Polars pl.col(field).name.map_fields applies to all struct columns (not the one specified)


I have this code:

import polars as pl

cols = ['Delta', 'Qty']

metrics = {'CHECK.US': {'Delta': {'ABC': 1, 'DEF': 2}, 'Qty': {'GHIJ': 3, 'TT': 4}},
           'CHECK.NA': {},
           'CHECK.FR': {'Delta': {'QQQ': 7, 'ABC': 6}, 'Qty': {'SS': 9, 'TT': 5}}
          }

df = pl.DataFrame([{col: v.get(col) for col in cols} for v in metrics.values()])\
       .insert_column(0, pl.Series('key', metrics.keys()))\
       .with_columns([pl.col(col).name.map_fields(lambda x: f'{col} ({x})') for col in cols])

Now, df.unnest('Qty') correctly gives all columns formatted as Qty (xxx):

shape: (3, 5)
┌──────────┬────────────┬────────────┬──────────┬──────────┐
│ key      ┆ Delta      ┆ Qty (GHIJ) ┆ Qty (TT) ┆ Qty (SS) │
│ ---      ┆ ---        ┆ ---        ┆ ---      ┆ ---      │
│ str      ┆ struct[3]  ┆ i64        ┆ i64      ┆ i64      │
╞══════════╪════════════╪════════════╪══════════╪══════════╡
│ CHECK.US ┆ {1,2,null} ┆ 3          ┆ 4        ┆ null     │
│ CHECK.NA ┆ null       ┆ null       ┆ null     ┆ null     │
│ CHECK.FR ┆ {6,null,7} ┆ null       ┆ 5        ┆ 9        │
└──────────┴────────────┴────────────┴──────────┴──────────┘

However, when I do the same thing for df.unnest('Delta') it incorrectly returns columns with Qty (xxx):

shape: (3, 5)
┌──────────┬───────────┬───────────┬───────────┬────────────┐
│ key      ┆ Qty (ABC) ┆ Qty (DEF) ┆ Qty (QQQ) ┆ Qty        │
│ ---      ┆ ---       ┆ ---       ┆ ---       ┆ ---        │
│ str      ┆ i64       ┆ i64       ┆ i64       ┆ struct[3]  │
╞══════════╪═══════════╪═══════════╪═══════════╪════════════╡
│ CHECK.US ┆ 1         ┆ 2         ┆ null      ┆ {3,4,null} │
│ CHECK.NA ┆ null      ┆ null      ┆ null      ┆ null       │
│ CHECK.FR ┆ 6         ┆ null      ┆ 7         ┆ {null,5,9} │
└──────────┴───────────┴───────────┴───────────┴────────────┘

The values look correct, just the column names are wrong.

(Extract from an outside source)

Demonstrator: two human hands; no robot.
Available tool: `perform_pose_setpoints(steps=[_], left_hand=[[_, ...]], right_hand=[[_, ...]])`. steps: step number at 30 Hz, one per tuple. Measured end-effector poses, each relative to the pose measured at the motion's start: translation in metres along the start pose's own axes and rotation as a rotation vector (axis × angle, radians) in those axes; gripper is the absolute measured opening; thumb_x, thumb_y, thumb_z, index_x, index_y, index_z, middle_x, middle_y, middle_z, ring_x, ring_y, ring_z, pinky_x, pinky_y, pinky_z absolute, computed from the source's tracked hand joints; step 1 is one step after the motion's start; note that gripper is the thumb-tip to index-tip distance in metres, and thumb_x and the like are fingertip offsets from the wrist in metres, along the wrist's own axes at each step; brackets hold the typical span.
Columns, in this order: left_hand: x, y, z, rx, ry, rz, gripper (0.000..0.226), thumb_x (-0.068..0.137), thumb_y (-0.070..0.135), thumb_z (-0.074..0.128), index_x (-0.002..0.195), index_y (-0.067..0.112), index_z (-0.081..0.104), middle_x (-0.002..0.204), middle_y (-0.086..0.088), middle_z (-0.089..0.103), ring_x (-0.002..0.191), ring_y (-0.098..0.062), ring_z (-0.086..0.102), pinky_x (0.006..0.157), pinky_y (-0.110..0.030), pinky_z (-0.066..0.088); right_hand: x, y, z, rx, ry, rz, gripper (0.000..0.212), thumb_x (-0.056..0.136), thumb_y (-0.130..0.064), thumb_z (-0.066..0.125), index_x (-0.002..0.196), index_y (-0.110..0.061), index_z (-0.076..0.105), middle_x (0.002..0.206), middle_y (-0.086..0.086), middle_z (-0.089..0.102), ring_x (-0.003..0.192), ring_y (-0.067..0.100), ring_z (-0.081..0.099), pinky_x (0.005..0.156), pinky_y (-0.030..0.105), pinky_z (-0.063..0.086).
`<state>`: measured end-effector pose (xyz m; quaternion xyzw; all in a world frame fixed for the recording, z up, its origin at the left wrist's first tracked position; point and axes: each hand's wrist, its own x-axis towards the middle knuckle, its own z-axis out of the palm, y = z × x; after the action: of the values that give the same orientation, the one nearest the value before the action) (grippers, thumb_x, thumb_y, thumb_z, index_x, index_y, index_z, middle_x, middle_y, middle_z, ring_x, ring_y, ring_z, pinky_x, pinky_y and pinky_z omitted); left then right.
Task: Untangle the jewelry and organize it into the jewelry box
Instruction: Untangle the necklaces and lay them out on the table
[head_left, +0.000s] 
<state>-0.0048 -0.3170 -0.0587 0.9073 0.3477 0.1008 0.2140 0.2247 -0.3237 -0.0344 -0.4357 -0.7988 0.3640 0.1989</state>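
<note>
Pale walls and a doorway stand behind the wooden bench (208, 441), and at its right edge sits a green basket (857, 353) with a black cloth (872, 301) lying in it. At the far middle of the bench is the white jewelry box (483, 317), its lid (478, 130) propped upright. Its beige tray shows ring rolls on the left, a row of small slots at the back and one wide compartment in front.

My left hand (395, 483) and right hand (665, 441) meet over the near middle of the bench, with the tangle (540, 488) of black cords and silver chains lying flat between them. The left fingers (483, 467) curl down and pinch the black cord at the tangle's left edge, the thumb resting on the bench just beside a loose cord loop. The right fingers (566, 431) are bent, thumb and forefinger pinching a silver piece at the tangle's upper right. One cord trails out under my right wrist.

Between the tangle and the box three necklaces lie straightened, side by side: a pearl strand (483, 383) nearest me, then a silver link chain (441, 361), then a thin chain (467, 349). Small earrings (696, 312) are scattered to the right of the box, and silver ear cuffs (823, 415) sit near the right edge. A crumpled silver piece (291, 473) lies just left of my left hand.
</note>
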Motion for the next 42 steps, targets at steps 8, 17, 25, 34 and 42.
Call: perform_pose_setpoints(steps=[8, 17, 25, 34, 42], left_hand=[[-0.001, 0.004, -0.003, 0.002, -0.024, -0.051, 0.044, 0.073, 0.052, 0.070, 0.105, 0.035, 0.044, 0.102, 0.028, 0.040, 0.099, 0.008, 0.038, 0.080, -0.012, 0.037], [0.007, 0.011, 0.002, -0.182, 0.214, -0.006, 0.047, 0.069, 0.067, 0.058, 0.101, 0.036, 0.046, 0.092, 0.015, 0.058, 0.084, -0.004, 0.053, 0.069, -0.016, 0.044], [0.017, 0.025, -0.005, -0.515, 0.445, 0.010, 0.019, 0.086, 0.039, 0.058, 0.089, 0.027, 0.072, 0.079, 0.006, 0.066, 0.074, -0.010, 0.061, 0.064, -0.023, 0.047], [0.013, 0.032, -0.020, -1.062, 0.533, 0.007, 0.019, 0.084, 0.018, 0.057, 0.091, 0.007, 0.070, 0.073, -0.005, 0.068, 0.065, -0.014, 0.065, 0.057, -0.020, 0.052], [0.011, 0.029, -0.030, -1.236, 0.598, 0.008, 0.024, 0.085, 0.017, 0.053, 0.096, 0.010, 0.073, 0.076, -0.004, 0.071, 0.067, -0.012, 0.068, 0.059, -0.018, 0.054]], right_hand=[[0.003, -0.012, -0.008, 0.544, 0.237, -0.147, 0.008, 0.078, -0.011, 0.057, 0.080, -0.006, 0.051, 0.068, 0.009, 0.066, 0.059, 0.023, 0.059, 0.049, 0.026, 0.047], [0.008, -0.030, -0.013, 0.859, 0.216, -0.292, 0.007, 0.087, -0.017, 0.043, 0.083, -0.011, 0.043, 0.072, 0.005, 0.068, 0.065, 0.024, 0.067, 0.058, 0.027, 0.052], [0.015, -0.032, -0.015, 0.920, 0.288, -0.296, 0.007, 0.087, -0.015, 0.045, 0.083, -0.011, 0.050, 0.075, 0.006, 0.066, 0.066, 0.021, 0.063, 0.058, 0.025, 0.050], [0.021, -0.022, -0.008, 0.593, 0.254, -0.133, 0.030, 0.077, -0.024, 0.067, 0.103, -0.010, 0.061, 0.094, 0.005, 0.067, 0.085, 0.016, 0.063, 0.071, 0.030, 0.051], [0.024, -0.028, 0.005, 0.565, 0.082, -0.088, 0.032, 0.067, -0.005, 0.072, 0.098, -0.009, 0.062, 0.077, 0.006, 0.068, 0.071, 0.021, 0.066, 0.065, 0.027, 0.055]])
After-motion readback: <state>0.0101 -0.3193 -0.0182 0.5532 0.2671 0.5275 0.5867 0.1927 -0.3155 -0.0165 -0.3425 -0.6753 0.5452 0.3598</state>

Am I using pl.col(col).name.map_field(...) incorrectly? How can I fix my code so that the output becomes this:

shape: (3, 5)
┌──────────┬─────────────┬─────────────┬─────────────┬────────────┐
│ key      ┆ Delta (ABC) ┆ Delta (DEF) ┆ Delta (QQQ) ┆ Qty        │
│ ---      ┆ ---         ┆ ---         ┆ ---         ┆ ---        │
│ str      ┆ i64         ┆ i64         ┆ i64         ┆ struct[3]  │
╞══════════╪═════════════╪═════════════╪═════════════╪════════════╡

?


Solution

  • It's more of a general Python "Gotcha" with regards to lambdas inside loops.

    funcs = []
    
    for col in "one", "two":
        funcs.append(lambda: print(f"{col=}"))
        
    for func in funcs: func()
    
    col='two'
    col='two'
    

    col is being set to the last value in the loop for every lambda.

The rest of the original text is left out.